3D graphene is lighter than steel but ten times stronger

Yes, that is almost an oxymoron but almost a material scientists' dream come true. A material that has 10 times the strength of steel, one of the hardest man-made materials, and yet also just 5% of its density. But that is precisely what researchers at MIT might have just accomplished by taking graphene, believed to be the strongest materials in existence, and forming it into a structure that resembles a coral more than a bar of steel.

Graphene, a form of carbon, may be considered the strongest, but like any superhero, it has one fatal flaw. It is only two-dimensional. Yes, graphene is a two-dimensional material, basically only one atom thick. Try using that for your next house. What these MIT researchers did, then, was to heat and compress flakes of graphene into a 3D structure.

But that alone wasn't really enough. The secret sauce to this discovery was actually the shape of the "3D graphene" itself. When heated and compressed, graphene naturally took the form of a ball full of holes, whose formal name is a gyroid. This gave scientists the idea that it's not exactly the nature of the material used but the shape it takes.
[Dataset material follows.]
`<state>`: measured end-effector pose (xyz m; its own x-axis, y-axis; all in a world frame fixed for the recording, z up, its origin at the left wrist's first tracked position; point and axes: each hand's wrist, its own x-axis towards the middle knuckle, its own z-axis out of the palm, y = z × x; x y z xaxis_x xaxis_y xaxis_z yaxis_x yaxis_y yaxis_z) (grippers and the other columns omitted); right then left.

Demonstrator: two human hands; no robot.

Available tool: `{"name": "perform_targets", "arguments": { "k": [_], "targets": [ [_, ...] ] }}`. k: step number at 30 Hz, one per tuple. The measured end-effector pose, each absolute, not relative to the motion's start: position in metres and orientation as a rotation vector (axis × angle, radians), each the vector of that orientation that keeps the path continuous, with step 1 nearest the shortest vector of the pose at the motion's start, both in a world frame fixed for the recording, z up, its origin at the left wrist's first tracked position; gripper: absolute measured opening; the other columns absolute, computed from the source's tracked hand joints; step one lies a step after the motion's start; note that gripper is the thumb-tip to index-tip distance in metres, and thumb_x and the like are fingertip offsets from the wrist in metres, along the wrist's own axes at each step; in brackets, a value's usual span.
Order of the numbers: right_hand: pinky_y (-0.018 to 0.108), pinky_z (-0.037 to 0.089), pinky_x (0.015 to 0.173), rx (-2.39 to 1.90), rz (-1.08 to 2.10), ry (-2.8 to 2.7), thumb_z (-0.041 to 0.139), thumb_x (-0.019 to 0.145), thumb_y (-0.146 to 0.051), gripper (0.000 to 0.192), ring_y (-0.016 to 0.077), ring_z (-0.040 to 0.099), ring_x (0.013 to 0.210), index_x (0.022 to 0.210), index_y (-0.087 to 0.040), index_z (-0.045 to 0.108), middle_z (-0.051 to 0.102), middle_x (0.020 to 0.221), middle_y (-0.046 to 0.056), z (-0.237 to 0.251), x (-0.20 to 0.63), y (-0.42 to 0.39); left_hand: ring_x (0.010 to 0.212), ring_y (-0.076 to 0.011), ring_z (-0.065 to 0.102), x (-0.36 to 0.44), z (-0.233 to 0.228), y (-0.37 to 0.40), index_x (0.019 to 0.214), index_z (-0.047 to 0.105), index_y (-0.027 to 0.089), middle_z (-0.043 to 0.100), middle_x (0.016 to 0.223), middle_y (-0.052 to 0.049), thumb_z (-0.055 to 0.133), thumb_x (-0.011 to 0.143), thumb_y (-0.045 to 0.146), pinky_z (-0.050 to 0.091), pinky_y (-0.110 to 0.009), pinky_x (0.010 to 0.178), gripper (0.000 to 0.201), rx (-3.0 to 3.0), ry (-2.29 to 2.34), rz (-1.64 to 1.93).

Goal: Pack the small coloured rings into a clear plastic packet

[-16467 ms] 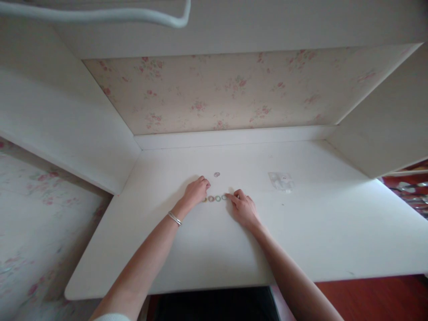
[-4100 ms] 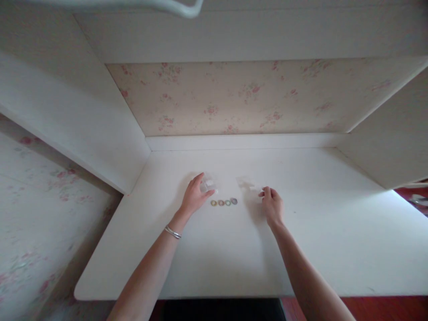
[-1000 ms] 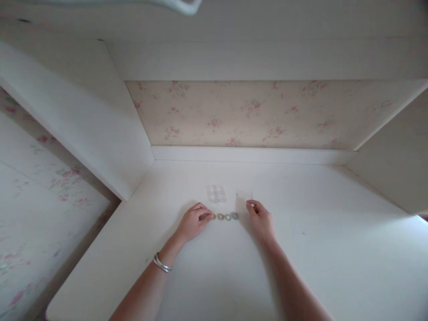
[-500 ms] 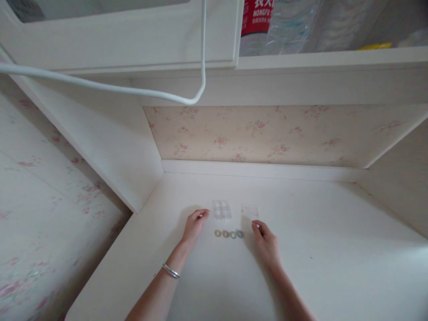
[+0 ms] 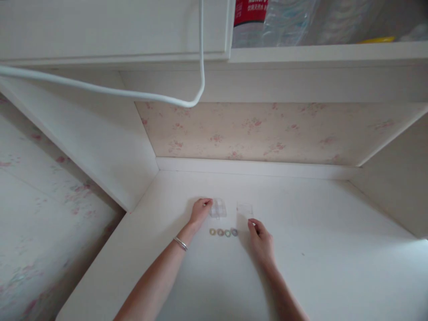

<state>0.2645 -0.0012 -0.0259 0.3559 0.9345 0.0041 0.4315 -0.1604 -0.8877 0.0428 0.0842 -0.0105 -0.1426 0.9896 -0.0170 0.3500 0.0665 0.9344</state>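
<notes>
A clear plastic box with compartments (image 5: 219,208) lies on the white desktop. My left hand (image 5: 199,211), with a bangle on its wrist, has thumb and fingers closed at the box's upper left edge. To the right lies a flat clear plastic piece (image 5: 245,209), like a lid. My right hand (image 5: 261,239) is closed in a pinch at its lower right corner. Between the hands, nearer to me, several small rings form a row: a yellowish ring (image 5: 212,232), a brownish ring (image 5: 220,232), a greenish ring (image 5: 228,233) and a grey-purple ring (image 5: 234,232).
A thick white cable (image 5: 133,93) hangs across the upper left. Above the white desktop (image 5: 321,214) is a cabinet shelf (image 5: 321,53) with plastic-wrapped bottles (image 5: 287,22). A side panel (image 5: 100,133) borders the left, and a tiny dark speck (image 5: 302,254) lies at right.
My left hand has moved up and right to the edge of the compartment box. My right hand stays at the flat clear piece's corner. The view has shifted slightly.
</notes>
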Motion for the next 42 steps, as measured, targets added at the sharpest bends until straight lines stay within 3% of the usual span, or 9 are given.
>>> {"name": "perform_targets", "arguments": {
  "k": [6, 12, 16, 22, 30, 36, 42],
  "targets": [
    [0.026, 0.037, 0.056, -1.759, 0.712, -1.248, 0.042, 0.080, -0.060, 0.052, 0.0162, 0.052, 0.058, 0.098, -0.018, 0.067, 0.060, 0.063, 0.002, -0.026, 0.264, -0.001, 0.078, -0.0146, 0.060, 0.037, -0.012, 0.077, 0.112, 0.063, 0.017, 0.065, 0.105, -0.008, 0.068, 0.069, 0.026, 0.046, -0.025, 0.072, 0.044, 1.368, 1.631, 1.034],
    [0.025, 0.037, 0.054, -1.768, 0.709, -1.248, 0.042, 0.079, -0.061, 0.054, 0.0149, 0.050, 0.055, 0.098, -0.017, 0.067, 0.059, 0.062, 0.001, -0.029, 0.262, 0.000, 0.065, -0.0124, 0.060, 0.039, -0.012, 0.068, 0.119, 0.059, 0.019, 0.069, 0.090, -0.005, 0.064, 0.073, 0.026, 0.047, -0.022, 0.063, 0.046, 1.382, 1.573, 0.885],
    [0.025, 0.037, 0.055, -1.772, 0.717, -1.237, 0.041, 0.079, -0.062, 0.056, 0.0150, 0.050, 0.056, 0.099, -0.017, 0.067, 0.059, 0.063, 0.001, -0.028, 0.260, -0.001, 0.057, -0.0102, 0.059, 0.042, -0.017, 0.065, 0.118, 0.058, 0.020, 0.069, 0.095, -0.006, 0.063, 0.074, 0.026, 0.046, -0.022, 0.059, 0.044, 1.420, 1.508, 0.890],
    [0.025, 0.036, 0.055, -1.793, 0.703, -1.246, 0.041, 0.078, -0.063, 0.059, 0.0154, 0.049, 0.058, 0.099, -0.015, 0.067, 0.058, 0.062, 0.002, -0.026, 0.260, 0.000, 0.062, -0.0092, 0.060, 0.042, -0.022, 0.063, 0.116, 0.056, 0.021, 0.063, 0.114, -0.008, 0.065, 0.072, 0.024, 0.047, -0.022, 0.059, 0.044, 1.428, 1.443, 0.918],
    [0.023, 0.033, 0.052, -1.670, 0.770, -1.406, 0.044, 0.082, -0.056, 0.048, 0.0119, 0.044, 0.053, 0.099, -0.016, 0.064, 0.052, 0.058, -0.002, -0.025, 0.255, -0.003, 0.070, -0.0085, 0.058, 0.035, -0.023, 0.053, 0.116, 0.048, 0.020, 0.055, 0.123, -0.008, 0.065, 0.071, 0.023, 0.046, -0.019, 0.056, 0.049, 1.340, 1.369, 1.043],
    [0.029, 0.033, 0.074, -1.502, 0.408, -2.087, 0.043, 0.090, -0.038, 0.029, 0.0168, 0.054, 0.078, 0.104, -0.022, 0.063, 0.063, 0.082, 0.005, 0.008, 0.211, -0.021, 0.054, -0.0045, 0.049, 0.016, -0.015, 0.021, 0.109, 0.052, 0.019, 0.059, 0.103, -0.005, 0.059, 0.077, 0.034, 0.038, -0.016, 0.046, 0.036, 1.142, 1.452, 1.168],
    [0.031, 0.027, 0.073, -1.527, 0.212, -2.399, 0.047, 0.090, -0.030, 0.019, 0.0175, 0.052, 0.082, 0.098, -0.025, 0.064, 0.061, 0.089, 0.005, 0.020, 0.183, -0.020, 0.050, -0.0042, 0.043, 0.001, -0.009, -0.005, 0.111, 0.053, 0.020, 0.058, 0.086, -0.001, 0.058, 0.077, 0.039, 0.031, -0.016, 0.043, 0.040, 1.059, 1.363, 1.094]
  ]
}}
To test that theory, they used those gyroid forms, magnified 1,000 times, to 3D print plastic sponge-like structures that varied in minor details, like, for example, thickness. Using their new data models, they were able to, more or less, accurately predict how much pressure these structures could take before breaking apart. Curiously, the one with thicker walls ended up an explosive mess sooner than the thinner one.

It's probably going to be a while before we actually see graphene structures of that size being used to build things, but the research paves a new way to form extra strong structures. Any material can be used in place of graphene and would still benefit from the strength due to the odd and porous shape it takes. And that porous form could also lend the structure easily to other uses, like filtration systems or processing of liquids.